=== Material for this task ===

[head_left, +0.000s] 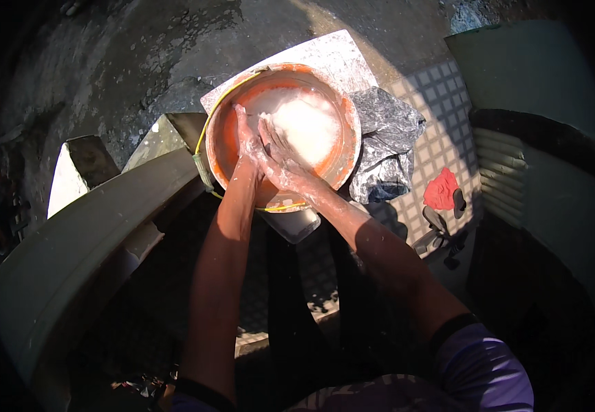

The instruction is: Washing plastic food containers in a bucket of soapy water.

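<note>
Both my hands are over the orange bucket (350,130), smeared with something white. My left hand (248,143) has its fingers stretched toward the bucket's far side. My right hand (282,163) meets it at the palm and wrist, fingers also extended. I see nothing held between them, though the touching palms are hidden. A bright white substance (306,127) fills the right part of the bucket; glare hides whether it is powder or wet paste. The bucket's yellow handle (205,130) lies down along its left rim.
A pale board (339,58) lies beneath the bucket. Crumpled grey plastic sheeting (387,137) touches its right side. Farther right, a red cloth (441,189) and dark straps (436,221) lie on patterned tiles. A curved pale panel (91,220) stands left, larger panels (531,75) right.
</note>
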`<state>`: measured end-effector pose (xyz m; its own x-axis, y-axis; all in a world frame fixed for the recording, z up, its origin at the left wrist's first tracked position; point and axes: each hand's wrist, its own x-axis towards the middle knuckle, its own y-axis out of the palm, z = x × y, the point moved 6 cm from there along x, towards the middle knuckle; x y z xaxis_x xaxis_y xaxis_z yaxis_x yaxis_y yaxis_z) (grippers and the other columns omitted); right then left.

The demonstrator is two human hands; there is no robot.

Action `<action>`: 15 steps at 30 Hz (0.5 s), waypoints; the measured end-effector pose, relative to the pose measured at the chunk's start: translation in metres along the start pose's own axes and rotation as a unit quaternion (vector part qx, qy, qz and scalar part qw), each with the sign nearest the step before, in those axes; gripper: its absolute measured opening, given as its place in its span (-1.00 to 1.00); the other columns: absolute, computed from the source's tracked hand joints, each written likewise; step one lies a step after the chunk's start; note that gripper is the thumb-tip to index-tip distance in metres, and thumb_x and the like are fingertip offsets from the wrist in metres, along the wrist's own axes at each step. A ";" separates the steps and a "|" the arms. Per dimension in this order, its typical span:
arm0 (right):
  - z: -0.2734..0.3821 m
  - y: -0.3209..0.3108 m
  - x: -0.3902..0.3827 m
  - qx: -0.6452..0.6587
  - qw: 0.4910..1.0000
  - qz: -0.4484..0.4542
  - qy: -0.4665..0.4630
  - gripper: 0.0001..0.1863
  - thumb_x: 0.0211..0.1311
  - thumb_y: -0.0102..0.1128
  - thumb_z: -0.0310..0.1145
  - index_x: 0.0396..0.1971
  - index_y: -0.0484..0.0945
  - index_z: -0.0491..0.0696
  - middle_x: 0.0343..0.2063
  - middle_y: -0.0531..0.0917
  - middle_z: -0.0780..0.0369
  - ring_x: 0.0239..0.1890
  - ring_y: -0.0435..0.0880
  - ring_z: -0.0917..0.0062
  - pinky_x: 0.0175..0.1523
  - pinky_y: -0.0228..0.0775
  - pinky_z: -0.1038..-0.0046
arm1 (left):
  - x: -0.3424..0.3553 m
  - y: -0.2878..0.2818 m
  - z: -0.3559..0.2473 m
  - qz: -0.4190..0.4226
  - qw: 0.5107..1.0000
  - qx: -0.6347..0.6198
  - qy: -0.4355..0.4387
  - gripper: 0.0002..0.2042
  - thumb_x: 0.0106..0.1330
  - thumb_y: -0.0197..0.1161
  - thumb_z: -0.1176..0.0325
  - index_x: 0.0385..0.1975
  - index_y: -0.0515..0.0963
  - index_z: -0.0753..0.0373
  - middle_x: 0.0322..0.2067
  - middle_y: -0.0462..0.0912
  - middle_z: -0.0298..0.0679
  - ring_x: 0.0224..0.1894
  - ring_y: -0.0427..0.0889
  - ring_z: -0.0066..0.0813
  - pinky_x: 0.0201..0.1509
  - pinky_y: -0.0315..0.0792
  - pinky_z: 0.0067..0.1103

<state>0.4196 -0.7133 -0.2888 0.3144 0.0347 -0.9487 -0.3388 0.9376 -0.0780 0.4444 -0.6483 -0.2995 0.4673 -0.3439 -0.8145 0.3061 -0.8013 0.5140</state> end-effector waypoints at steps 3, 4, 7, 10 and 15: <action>-0.037 -0.016 0.008 0.183 0.973 0.055 -0.131 -0.07 0.29 -0.56 0.37 0.40 -0.11 -0.11 0.41 -0.05 0.03 0.45 -0.12 0.20 0.47 -0.34 0.16 | 0.032 -0.002 0.045 0.042 0.995 0.084 -0.014 -0.22 0.15 -0.08 -0.47 0.06 0.40 0.14 -0.15 0.55 -0.16 -0.15 0.56 -0.26 -0.09 0.51 -0.33; -0.033 0.002 0.012 0.186 0.970 0.063 -0.140 -0.07 0.29 -0.56 0.37 0.40 -0.11 -0.11 0.41 -0.05 0.03 0.45 -0.12 0.20 0.47 -0.34 0.16 | 0.047 -0.019 0.041 0.024 0.987 0.155 0.024 -0.18 0.11 -0.09 -0.51 0.01 0.43 0.19 -0.15 0.55 -0.14 -0.17 0.57 -0.26 -0.10 0.52 -0.34; -0.010 0.015 -0.040 -0.071 0.918 -0.160 -0.357 -0.12 0.34 -0.53 0.31 0.38 -0.05 -0.13 0.32 0.17 -0.03 0.36 0.16 0.16 0.40 -0.06 0.19 | 0.020 -0.018 0.020 -0.052 0.998 -0.004 -0.026 -0.28 0.24 -0.21 -0.43 -0.12 0.43 0.20 -0.28 0.56 -0.15 -0.24 0.57 -0.23 -0.09 0.52 -0.30; -0.044 -0.020 0.015 0.093 0.982 0.057 -0.154 -0.14 0.35 -0.44 0.26 0.38 -0.09 -0.16 0.27 0.20 -0.15 0.32 0.17 0.00 0.39 -0.11 0.13 | 0.032 -0.006 0.044 0.060 0.989 0.061 -0.119 -0.28 0.33 -0.30 -0.35 0.03 0.40 0.24 -0.19 0.58 -0.08 -0.16 0.59 -0.15 -0.02 0.51 -0.32; -0.042 0.012 -0.015 -0.128 0.875 -0.235 -0.404 -0.20 0.41 -0.53 0.17 0.36 -0.04 -0.23 0.37 0.02 -0.08 0.44 -0.08 0.14 0.48 -0.37 0.18 | 0.054 -0.031 0.013 -0.092 0.973 0.209 -0.018 -0.22 0.33 -0.26 -0.34 0.14 0.31 0.36 -0.16 0.57 -0.08 -0.14 0.57 -0.24 -0.01 0.50 -0.34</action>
<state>0.3735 -0.7169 -0.2879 0.9613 -0.0046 -0.2754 -0.1580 0.8097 -0.5652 0.4495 -0.6490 -0.3631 0.4049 -0.1867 -0.8951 0.0135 -0.9776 0.2100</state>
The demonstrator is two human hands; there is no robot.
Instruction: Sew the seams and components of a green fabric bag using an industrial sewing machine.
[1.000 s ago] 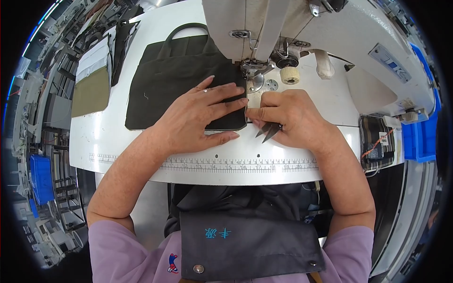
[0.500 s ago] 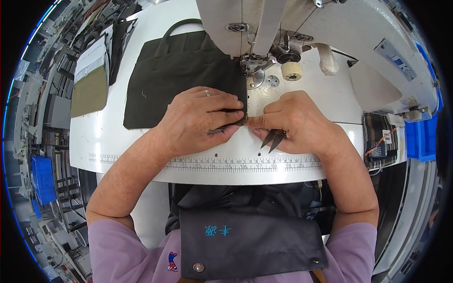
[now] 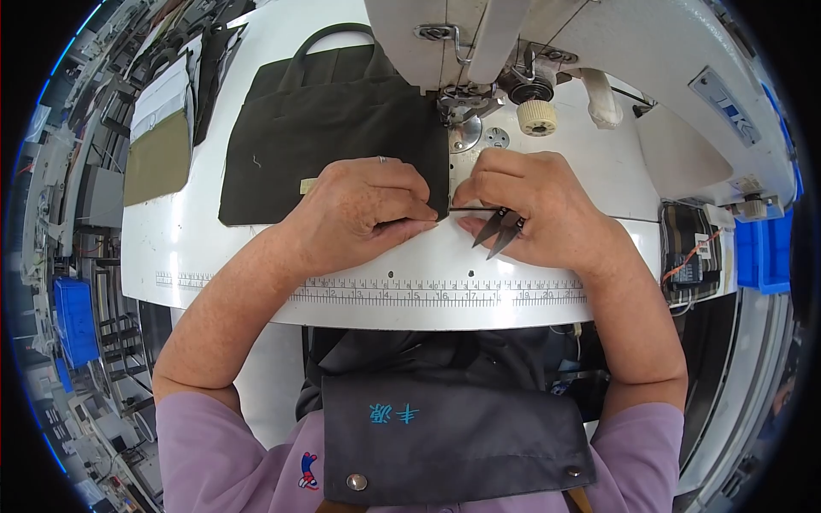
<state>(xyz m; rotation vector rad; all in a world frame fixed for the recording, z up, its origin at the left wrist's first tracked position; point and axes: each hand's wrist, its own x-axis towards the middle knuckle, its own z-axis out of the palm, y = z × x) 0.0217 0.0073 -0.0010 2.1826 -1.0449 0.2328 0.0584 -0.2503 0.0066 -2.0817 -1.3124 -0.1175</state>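
Observation:
A dark green fabric bag with a looped handle lies flat on the sewing table, its right edge at the sewing machine's presser foot. My left hand rests over the bag's near right corner, thumb and fingers pinching the fabric there. In my right hand are thread snips, tucked in the palm with the dark blades pointing toward me. A thin dark strip spans from the bag's corner to the right fingers; what it is I cannot tell. A small pale label shows beside my left hand.
The machine head overhangs the far right. A printed ruler runs along the table's front edge. Olive and white fabric pieces lie at the left. A striped cloth bundle sits at the right, near a blue bin.
My right fingers have drawn back from the bag's corner, and the dark strip now shows between. The left hand has shifted slightly, baring the pale label.

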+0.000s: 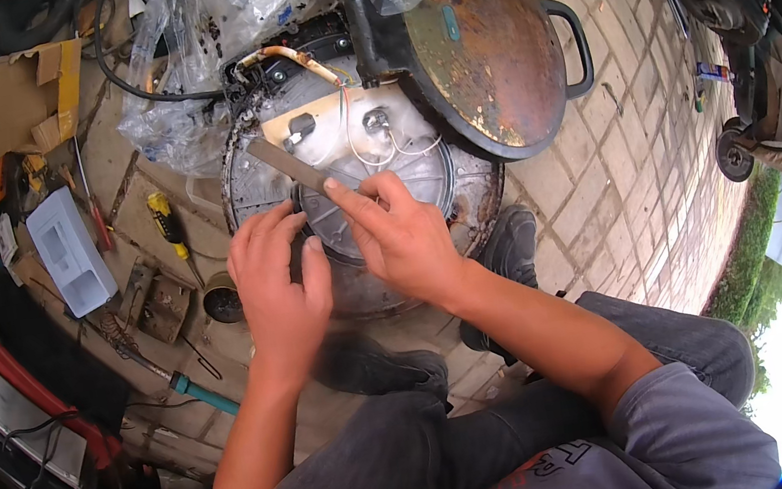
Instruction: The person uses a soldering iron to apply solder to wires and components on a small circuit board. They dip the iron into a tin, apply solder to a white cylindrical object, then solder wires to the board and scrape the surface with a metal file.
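My right hand (405,237) pinches a flat grey-brown metal strip, which looks like a flat file (286,164), its far end pointing up and left. Close beside it, my left hand (276,272) has its fingers curled towards the thumb; a dark patch shows between them, but I cannot make out what it is. Both hands are over the round metal body (372,288) of an opened appliance with a dirty rim. Thin white wires (367,152) and whitish insulation lie inside it. Its round, rust-stained cover (489,53) with a black handle is swung out to the right.
At the left are a yellow-and-black screwdriver (167,222), a white plastic tray (70,250), a cardboard box (11,104) and a rusty metal box (157,302). Clear plastic sheeting (181,124) lies behind the appliance. My shoes (513,246) are close to its near edge, on paving.
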### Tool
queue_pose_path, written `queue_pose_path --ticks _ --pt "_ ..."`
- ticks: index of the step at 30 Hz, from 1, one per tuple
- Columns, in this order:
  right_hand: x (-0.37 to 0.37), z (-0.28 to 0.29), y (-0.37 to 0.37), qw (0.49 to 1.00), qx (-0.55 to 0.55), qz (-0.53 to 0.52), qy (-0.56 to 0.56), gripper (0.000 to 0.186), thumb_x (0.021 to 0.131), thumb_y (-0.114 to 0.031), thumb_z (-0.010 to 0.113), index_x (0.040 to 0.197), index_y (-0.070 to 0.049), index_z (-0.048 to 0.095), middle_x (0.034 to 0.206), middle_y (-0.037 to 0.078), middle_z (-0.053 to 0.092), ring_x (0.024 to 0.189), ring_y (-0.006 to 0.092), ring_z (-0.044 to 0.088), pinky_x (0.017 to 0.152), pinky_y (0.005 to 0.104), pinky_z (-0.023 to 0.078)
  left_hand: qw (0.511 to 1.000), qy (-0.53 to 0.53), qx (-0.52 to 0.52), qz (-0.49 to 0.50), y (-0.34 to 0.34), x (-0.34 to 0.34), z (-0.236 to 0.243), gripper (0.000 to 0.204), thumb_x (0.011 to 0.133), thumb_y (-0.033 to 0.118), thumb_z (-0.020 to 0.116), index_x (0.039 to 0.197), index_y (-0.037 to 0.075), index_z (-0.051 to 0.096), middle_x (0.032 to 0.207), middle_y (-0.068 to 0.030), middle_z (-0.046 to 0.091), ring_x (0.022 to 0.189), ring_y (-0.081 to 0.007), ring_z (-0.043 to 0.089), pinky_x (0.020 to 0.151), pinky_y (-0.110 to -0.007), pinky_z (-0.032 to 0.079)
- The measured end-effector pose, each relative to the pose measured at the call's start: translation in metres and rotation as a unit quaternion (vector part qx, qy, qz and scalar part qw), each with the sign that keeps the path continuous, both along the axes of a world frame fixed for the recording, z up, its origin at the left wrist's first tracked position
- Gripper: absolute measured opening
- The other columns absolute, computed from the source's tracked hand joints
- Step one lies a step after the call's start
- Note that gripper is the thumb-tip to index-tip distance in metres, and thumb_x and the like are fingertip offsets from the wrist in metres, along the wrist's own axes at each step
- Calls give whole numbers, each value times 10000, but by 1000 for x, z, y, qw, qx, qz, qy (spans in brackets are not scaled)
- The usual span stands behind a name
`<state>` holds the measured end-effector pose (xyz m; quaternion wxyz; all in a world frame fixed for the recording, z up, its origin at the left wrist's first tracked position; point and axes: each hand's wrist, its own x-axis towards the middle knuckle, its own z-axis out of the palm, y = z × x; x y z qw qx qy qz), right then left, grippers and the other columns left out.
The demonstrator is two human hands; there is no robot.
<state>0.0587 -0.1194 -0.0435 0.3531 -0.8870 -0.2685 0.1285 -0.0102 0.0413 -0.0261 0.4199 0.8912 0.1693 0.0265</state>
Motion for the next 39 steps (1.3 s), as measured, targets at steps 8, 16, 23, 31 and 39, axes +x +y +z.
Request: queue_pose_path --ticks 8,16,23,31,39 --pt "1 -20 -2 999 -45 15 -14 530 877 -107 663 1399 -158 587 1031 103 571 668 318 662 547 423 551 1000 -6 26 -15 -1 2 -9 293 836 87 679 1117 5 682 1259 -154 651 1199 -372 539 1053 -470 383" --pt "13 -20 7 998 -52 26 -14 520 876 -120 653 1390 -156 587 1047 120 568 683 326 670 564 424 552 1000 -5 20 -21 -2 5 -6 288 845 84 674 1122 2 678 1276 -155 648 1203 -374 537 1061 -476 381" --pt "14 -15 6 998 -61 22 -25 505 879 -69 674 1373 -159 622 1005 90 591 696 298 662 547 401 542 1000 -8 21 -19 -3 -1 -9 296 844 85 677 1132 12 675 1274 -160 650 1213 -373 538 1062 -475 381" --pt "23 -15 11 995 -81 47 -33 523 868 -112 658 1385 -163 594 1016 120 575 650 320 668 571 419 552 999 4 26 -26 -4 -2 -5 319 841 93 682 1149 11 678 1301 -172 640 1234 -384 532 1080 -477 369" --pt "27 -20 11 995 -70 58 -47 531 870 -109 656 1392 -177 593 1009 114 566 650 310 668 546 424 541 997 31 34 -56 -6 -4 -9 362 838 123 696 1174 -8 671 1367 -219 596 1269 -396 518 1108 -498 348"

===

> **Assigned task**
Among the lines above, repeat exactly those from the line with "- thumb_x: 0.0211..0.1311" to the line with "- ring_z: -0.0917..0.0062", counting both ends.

> **Exercise solution**
  - thumb_x: 0.0211..0.1311
  - thumb_y: -0.0102..0.1128
  - thumb_z: -0.0310..0.1145
  - index_x: 0.0396..0.1971
  - index_y: -0.0484..0.0945
  - index_z: -0.0491..0.0696
  - middle_x: 0.0343..0.2063
  - middle_y: -0.0531..0.0917
  - middle_z: -0.0780..0.0369
  - ring_x: 0.0239..0.1890
  - ring_y: -0.0435..0.0880
  - ring_z: -0.0917..0.0062

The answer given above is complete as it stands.